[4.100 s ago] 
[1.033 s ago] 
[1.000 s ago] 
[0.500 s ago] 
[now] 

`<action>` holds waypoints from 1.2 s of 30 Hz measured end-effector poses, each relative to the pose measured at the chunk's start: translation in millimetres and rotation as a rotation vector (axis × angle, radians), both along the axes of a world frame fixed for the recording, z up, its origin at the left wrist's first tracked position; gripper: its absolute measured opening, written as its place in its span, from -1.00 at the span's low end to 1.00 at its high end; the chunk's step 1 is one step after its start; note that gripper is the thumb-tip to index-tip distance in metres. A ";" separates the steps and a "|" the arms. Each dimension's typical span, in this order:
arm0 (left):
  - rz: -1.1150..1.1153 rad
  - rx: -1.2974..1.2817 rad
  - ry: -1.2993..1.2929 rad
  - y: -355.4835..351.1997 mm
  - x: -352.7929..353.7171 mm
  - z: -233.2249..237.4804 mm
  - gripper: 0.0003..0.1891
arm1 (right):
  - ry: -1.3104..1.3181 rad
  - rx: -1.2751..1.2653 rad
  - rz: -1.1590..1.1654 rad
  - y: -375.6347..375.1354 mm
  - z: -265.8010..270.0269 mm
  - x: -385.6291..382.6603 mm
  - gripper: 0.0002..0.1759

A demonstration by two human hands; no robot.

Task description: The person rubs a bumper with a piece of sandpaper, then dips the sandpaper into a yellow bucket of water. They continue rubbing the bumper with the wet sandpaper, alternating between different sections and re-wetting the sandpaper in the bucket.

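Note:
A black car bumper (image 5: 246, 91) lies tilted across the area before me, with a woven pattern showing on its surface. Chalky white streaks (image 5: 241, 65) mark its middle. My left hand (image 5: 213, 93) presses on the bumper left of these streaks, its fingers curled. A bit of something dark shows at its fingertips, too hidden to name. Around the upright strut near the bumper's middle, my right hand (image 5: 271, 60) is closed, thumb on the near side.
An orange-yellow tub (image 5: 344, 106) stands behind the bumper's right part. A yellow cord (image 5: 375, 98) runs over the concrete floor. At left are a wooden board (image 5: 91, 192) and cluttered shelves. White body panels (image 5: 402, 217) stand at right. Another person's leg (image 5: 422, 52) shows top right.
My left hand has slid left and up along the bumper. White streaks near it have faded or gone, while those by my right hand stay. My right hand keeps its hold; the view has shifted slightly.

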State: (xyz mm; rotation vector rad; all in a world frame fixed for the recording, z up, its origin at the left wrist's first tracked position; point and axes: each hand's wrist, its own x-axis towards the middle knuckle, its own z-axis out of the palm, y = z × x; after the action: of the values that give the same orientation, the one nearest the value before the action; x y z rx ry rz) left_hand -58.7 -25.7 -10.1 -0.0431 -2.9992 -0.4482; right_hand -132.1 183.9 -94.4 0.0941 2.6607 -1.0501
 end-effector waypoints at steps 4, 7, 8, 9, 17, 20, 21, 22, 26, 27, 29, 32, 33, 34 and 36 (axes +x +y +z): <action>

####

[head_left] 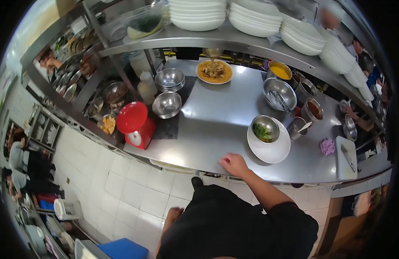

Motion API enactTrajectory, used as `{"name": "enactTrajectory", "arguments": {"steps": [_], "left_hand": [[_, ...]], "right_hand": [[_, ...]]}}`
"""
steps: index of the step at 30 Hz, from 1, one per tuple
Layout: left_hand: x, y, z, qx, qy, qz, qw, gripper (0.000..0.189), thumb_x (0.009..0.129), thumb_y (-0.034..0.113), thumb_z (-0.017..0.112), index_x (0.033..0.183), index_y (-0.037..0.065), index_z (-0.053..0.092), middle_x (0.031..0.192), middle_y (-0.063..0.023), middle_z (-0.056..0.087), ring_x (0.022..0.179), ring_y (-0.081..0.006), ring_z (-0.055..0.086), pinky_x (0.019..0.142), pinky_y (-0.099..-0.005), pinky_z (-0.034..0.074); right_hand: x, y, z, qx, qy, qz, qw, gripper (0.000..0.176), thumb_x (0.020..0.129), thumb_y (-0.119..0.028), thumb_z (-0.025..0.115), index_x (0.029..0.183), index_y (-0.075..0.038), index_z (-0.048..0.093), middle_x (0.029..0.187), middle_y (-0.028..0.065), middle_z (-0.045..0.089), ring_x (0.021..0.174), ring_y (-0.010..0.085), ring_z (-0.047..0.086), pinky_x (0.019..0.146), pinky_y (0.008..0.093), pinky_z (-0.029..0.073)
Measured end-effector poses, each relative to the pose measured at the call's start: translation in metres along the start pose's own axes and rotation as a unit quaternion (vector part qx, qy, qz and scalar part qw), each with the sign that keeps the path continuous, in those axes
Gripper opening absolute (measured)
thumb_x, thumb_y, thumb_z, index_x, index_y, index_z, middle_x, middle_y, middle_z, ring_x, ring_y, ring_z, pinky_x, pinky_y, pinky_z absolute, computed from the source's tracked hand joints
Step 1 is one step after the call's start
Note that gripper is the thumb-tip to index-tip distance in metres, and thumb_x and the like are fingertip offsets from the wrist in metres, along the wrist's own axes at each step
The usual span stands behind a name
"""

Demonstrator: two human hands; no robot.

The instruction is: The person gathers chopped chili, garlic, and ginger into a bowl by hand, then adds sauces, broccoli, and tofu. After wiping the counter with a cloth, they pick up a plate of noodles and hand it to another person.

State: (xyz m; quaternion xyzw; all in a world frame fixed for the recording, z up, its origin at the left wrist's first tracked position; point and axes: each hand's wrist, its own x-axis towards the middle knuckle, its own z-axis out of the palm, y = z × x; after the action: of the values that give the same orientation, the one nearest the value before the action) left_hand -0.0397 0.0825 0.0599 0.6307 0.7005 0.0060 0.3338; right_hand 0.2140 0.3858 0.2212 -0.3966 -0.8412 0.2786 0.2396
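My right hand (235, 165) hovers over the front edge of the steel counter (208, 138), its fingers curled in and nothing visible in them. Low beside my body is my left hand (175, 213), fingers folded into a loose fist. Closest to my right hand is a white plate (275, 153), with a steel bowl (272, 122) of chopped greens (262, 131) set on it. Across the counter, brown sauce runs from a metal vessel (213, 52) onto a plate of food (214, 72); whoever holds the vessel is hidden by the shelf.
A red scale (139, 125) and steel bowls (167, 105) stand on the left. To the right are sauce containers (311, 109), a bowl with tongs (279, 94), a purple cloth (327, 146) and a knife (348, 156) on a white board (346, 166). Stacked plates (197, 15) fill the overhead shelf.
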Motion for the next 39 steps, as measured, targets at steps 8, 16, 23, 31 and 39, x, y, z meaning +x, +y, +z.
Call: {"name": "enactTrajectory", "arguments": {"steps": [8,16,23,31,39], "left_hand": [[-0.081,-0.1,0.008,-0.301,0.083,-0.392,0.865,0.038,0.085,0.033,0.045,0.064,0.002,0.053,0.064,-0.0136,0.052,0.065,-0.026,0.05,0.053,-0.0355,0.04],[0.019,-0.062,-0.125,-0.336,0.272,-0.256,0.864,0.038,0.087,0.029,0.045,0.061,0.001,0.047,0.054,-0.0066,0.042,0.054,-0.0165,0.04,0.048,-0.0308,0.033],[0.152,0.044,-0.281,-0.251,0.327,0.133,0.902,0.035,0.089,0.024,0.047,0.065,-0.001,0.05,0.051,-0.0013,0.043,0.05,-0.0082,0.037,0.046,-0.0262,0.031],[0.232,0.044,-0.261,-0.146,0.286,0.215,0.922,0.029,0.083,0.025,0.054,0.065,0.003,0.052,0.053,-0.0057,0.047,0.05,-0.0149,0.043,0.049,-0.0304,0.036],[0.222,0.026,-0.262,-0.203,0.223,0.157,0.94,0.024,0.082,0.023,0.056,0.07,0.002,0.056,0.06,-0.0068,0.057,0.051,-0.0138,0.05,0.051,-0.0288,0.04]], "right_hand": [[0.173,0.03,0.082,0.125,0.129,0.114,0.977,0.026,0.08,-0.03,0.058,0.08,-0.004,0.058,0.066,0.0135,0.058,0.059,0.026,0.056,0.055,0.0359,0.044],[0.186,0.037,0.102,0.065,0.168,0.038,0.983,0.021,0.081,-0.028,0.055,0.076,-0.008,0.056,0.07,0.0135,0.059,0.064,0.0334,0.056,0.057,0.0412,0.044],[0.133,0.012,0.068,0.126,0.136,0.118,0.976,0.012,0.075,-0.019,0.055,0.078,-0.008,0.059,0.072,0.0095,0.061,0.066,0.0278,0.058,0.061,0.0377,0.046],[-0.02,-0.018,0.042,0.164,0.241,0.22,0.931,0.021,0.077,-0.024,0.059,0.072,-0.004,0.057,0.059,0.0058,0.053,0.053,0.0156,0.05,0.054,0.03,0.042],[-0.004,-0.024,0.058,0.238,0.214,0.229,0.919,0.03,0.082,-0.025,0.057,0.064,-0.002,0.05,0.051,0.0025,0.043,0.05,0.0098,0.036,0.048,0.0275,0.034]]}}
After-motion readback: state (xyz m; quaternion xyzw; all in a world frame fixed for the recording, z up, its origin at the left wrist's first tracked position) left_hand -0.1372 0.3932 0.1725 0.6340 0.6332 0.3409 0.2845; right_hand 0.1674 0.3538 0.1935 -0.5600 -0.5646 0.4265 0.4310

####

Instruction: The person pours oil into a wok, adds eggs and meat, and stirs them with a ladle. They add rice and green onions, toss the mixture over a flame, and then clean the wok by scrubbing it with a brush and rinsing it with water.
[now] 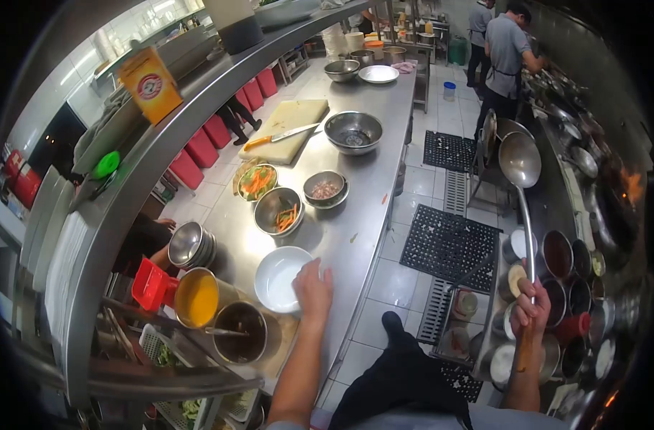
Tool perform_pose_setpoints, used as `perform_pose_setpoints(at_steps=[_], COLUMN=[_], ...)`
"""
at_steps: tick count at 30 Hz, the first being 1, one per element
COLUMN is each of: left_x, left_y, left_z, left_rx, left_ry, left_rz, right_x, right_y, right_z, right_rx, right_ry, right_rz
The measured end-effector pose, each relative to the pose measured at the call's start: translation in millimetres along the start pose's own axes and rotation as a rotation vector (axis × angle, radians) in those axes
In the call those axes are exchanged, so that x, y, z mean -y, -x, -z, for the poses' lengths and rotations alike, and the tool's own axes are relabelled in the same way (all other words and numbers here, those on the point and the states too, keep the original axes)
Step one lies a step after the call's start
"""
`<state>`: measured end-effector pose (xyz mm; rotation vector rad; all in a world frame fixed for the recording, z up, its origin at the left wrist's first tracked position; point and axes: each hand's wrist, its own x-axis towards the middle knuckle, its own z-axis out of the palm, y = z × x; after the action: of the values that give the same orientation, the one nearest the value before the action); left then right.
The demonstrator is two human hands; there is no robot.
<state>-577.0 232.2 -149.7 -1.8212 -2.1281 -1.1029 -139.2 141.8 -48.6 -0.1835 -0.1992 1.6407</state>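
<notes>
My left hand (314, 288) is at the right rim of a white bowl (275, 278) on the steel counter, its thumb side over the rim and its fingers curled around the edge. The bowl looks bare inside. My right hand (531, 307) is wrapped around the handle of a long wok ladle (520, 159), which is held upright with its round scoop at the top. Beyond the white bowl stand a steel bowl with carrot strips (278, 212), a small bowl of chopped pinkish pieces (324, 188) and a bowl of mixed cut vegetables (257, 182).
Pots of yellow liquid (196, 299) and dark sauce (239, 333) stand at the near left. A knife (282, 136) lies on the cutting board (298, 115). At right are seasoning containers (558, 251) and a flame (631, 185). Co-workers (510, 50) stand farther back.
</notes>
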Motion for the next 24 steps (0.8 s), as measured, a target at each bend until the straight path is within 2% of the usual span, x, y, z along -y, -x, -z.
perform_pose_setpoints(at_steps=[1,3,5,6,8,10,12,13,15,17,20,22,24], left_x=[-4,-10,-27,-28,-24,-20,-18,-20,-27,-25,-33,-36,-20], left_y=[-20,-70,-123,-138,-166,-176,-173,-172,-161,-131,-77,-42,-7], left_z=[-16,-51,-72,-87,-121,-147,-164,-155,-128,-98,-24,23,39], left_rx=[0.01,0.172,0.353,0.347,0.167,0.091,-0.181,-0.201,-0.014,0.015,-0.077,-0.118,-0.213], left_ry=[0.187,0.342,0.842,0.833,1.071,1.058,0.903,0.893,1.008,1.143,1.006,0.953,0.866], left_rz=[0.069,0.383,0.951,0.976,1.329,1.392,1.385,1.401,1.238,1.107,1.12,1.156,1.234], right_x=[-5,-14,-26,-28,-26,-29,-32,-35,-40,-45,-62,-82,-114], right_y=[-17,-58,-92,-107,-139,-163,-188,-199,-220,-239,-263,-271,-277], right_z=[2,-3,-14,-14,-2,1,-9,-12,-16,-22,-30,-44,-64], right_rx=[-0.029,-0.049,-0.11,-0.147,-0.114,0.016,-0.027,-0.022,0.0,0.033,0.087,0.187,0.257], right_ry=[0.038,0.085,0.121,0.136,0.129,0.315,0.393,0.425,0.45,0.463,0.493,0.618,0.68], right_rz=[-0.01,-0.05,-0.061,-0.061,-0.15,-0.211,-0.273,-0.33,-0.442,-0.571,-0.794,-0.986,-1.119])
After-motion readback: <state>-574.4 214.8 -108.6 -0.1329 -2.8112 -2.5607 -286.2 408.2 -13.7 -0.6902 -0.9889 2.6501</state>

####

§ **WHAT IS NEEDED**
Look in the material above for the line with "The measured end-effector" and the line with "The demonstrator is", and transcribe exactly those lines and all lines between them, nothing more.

§ **ANSWER SPACE**
The measured end-effector pose, each relative to the pose measured at the call's start: translation in millimetres along the start pose's own axes and rotation as a rotation vector (axis × angle, radians) in those axes
In the call those axes are exchanged, so that x, y, z mean -y, -x, -z, for the poses' lengths and rotations alike, and the tool's own axes are relabelled in the same way (all other words and numbers here, those on the point and the states too, keep the original axes)
Step one lies a step after the call's start
"""
`<state>`: measured end-effector pose (xyz mm; rotation vector rad; all in a world frame fixed for the recording, z up, its origin at the left wrist's first tracked position; point and axes: each hand's wrist, its own x-axis towards the middle knuckle, its own z-axis out of the palm, y = z × x; after the action: of the values that give the same orientation, the one nearest the value before the action); left then right.
The demonstrator is two human hands; there is no robot.

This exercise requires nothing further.